La società di interesse pubblico Simest, facente parte del Gruppo Cassa Depositi e Prestiti con focus sui progetti di proiezione estera strutturale delle PMI italiane, sarà ospite d’eccezione della prima edizione dell’evento promosso da Confindustria provinciale del capoluogo piemontese, con l’intervento della senior Specialist per le Relazioni esterne Federica Ingrosso, già relatrice di numerosi Coffee Morning organizzati congiuntamente alla medesima rappresentativa Associazione di categoria
(Fonte: Piemonte economia) Le tensioni geopolitiche in atto non frenano l’interesse della manifattura italiana, e piemontese, nei confronti del mercato continentale rappresentato dagli Stati Uniti d’America, a oggi uno dei principali per quanto riguarda la capacità di apprezzamento e di assorbimento delle nostre produzioni food e no/food del paniere made in Italy. La conferma arriva dalle più aggiornate rilevazioni statistiche in ordine ai saldi tendenziali e congiunturali della bilancia mercantile del nostro Paese con l’oltre Atlantico. È pur evidente, tuttavia, che i mutati scenari esogeni impongono rinnovate strategie di marketing industriali per consolidare e anzi rafforzare la presenza Italiana negli States nelle merceologie di punta, dell’agroalimentare al medicale, dai beni strumentali al tessile abbigliamento alla gomma plastica.
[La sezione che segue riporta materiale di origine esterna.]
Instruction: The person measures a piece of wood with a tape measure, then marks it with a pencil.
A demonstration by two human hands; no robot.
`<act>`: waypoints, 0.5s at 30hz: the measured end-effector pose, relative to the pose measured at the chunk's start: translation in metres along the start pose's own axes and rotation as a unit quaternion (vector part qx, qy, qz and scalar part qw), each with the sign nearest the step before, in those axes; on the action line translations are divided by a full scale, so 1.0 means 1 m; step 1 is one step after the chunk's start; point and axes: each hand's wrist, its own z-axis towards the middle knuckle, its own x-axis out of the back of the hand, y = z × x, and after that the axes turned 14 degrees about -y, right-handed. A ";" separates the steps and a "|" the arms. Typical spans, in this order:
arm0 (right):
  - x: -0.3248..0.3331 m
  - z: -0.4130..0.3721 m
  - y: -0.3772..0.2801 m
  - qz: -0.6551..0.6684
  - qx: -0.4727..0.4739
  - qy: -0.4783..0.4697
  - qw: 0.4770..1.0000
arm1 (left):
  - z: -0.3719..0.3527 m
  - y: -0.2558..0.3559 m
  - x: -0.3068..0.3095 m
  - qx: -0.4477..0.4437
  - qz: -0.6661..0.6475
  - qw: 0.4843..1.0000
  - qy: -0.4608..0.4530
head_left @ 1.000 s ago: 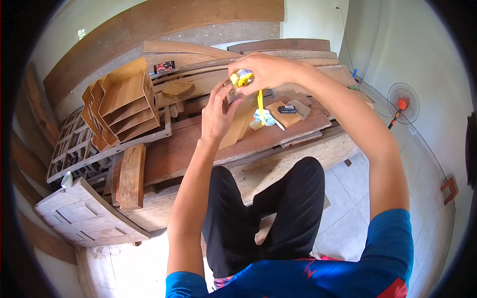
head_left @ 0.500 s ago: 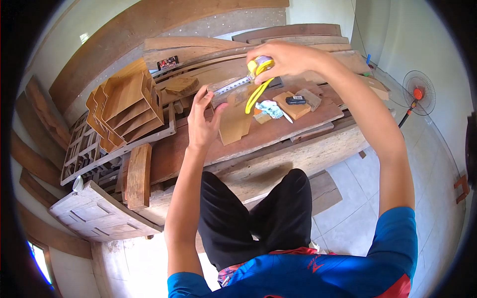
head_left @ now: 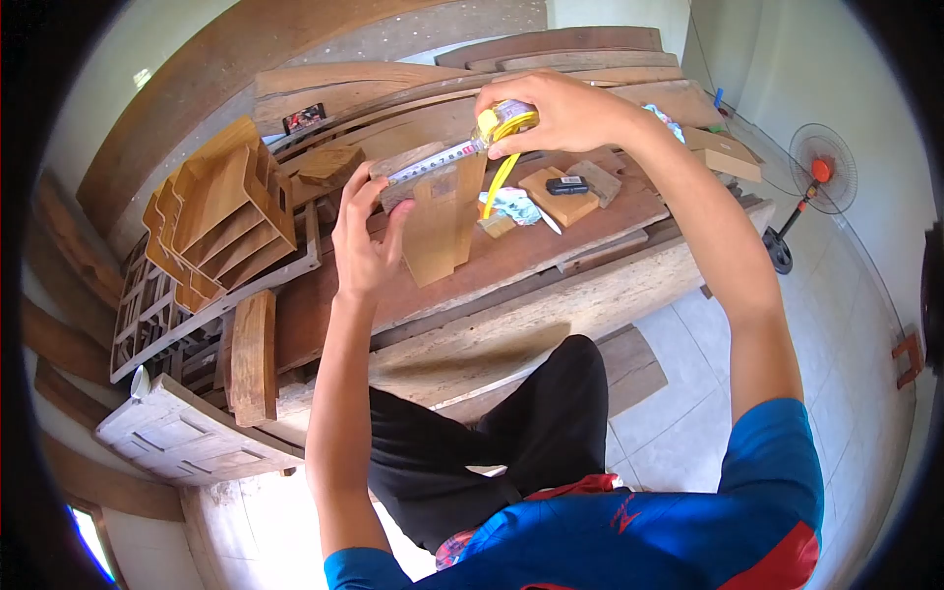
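My right hand (head_left: 536, 103) is wrapped round a yellow tape measure (head_left: 506, 120) with a yellow strap hanging below it. The white blade (head_left: 433, 164) is drawn out to the left, and its end is at the fingertips of my left hand (head_left: 364, 231). The left thumb and fingers are bent round that end. Both hands are raised over the wooden workbench. Beneath the blade, thin wooden pieces (head_left: 428, 231) lie on a reddish-brown board (head_left: 324, 305).
A tiered wooden organizer (head_left: 221, 211) stands at the left. A black object (head_left: 567, 185) rests on a wood block (head_left: 551, 204), beside a crumpled cloth (head_left: 513, 206). Long planks (head_left: 364, 79) lie behind. A fan (head_left: 821, 169) stands at the right.
More blade shows between my hands, as my left hand has moved left and the tape measure slightly left. The view has shifted, and my left knee has lowered.
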 end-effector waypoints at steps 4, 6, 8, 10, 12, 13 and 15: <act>0.001 -0.013 -0.007 0.023 -0.034 0.001 0.999 | -0.002 0.002 0.002 0.010 -0.025 0.999 -0.023; -0.005 -0.014 -0.014 0.015 -0.058 0.015 0.998 | -0.003 0.008 0.006 0.028 -0.038 0.998 -0.037; -0.014 -0.018 -0.018 0.021 -0.059 0.039 0.997 | -0.004 0.016 0.009 0.070 -0.058 0.995 -0.039; -0.019 -0.021 -0.011 0.014 -0.041 0.060 0.997 | -0.007 0.016 0.010 0.066 -0.068 0.995 -0.044; -0.021 -0.020 -0.008 0.008 -0.030 0.081 0.996 | -0.003 0.016 0.014 0.070 -0.074 0.993 -0.054; -0.024 -0.020 -0.008 0.008 -0.028 0.087 0.996 | -0.003 0.019 0.018 0.081 -0.077 0.992 -0.061; -0.027 -0.021 -0.012 0.021 -0.039 0.086 0.995 | -0.002 0.023 0.020 0.097 -0.086 0.990 -0.057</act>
Tra i protagonisti della prima edizione di “Imprese senza frontiere Piemonte” interverrà la dottoressa Federica Ingrosso, Senior Specialist Relazioni Esterne di Simest, Gruppo Cassa Depositi e Prestiti: attraverso il ruolo svolto, di assoluta interlocuzione con il mondo associativo e aziendale, contribuisce alla diffusione e alla piena conoscenza e conoscibilità degli strumenti di assistenza reale, tecnico amministrativa e finanziaria all’internazionalizzazione delle Imprese appartenenti alle varie classi organizzative e dimensionali, nella prospettiva costante del dialogo tra Istituzioni, corpi sociali intermedi e singole realtà imprenditoriali nel comune obiettivo dell’approccio al mercato globale.
Il contributo di merito si inserisce nella sezione convegnistica dedicata all’accesso al mercato USA, con una priorità assegnata agli strumenti che vengono messi a disposizione delle strutture aziendali per affrontare le sfide della crescita internazionale in modo coordinato ed efficace. Del resto, sulla base di una più recente e aggiornata deliberazione della Farnesina italiana, è stata accresciuta in alcune casistiche la quota erogabile a fondo perduto sul totale della spesa ammissibile in funzione della rilevanza strategica dei mercati di dialogo con l’Italia.